Commissioner Astrue Suspends Five Day Rule
March 1, 2008
Author: Catherine M. Callery (Kate)| Louise M. Tarantino
The Social Security Administration’s (SSA) proposed regulatory changes to the appeals process, described in the November 2007 edition of the Disability Law News, have met with strenuous objections from the advocacy community, as well as from members of Congress. Comment letters from Empire Justice and NOSSCR (the National Organization of Social Security Claimants’ Representatives) are available at www.empirejustice.org/policy-advocacy/disability-benefits.html.
First and foremost among the criticisms have been those challenging the proposed changes involving submission of evidence. The regulations would have mandated that all evidence be submitted to the ALJ (Administrative Law Judge) five days before the scheduled hearing. Only limited exceptions to the five-day evidence submission restriction would exist; otherwise, the record would be closed. Similar draconian record closure provisions were proposed at the Appeals Council level (to be renamed the Review Board).
In response to the outcry, SSA Commissioner Michael Astrue announced on January 29, 2008, that he was suspending implementation of some of the more controversial aspects of the proposed rules, including the five-day rule. Astrue’s letter to Congress announcing this development is available as DAP #477. In his letter, the Commissioner reiterated his belief that changes like the proposed five-day rule would be an important step toward holding hearings with complete medical records, and in turn, helping to reduce the backlog of appeals. He acknowledged, however, the legitimate concerns raised by advocates regarding the difficulty of obtaining records in a timely manner.

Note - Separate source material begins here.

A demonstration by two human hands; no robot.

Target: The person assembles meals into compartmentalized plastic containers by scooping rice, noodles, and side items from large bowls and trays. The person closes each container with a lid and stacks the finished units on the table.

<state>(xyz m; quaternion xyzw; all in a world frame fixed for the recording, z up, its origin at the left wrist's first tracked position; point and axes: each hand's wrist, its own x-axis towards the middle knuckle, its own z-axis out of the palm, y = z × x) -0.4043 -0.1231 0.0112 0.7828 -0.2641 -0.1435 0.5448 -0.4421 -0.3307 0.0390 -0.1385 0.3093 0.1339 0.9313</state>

The Commissioner expressed his concern about these delays, and attached to his letter copies of letters that he had written to the American Medical Association and the American Hospital Association about delays in processing claimants’ requests for records. In the letters, Commissioner Astrue reminds the leaders of the two associations that federal and state laws provide claimants with an absolute right to prompt access to their medical records.
Advocates should be aware that the federal law to which Astrue refers is the infamous HIPAA (Health Information Portability and Accountability Act). See 45 CFR §164.524(b)(2)(i)&(ii), which provides that a “covered entity” under HIPAA must respond to a request for records within thirty days. There are a number of provisos, including one automatic thirty day extension. Although there are significant monetary penalties for violations of this and other HIPAA provisions, enforcement lies with the Department of Health and Human Services.
New York law has even stricter mandates. See NY Pub. Health Law Sec. 18(2) and NY Ment. Hyg. Law Sec. 33.16(b), which give providers only ten days to act on written requests for access to patients' own records. Again, however, enforcement is cumbersome at best. Advocates should nevertheless consider reminding providers of these laws when requesting records. A sample request is available as DAP #478.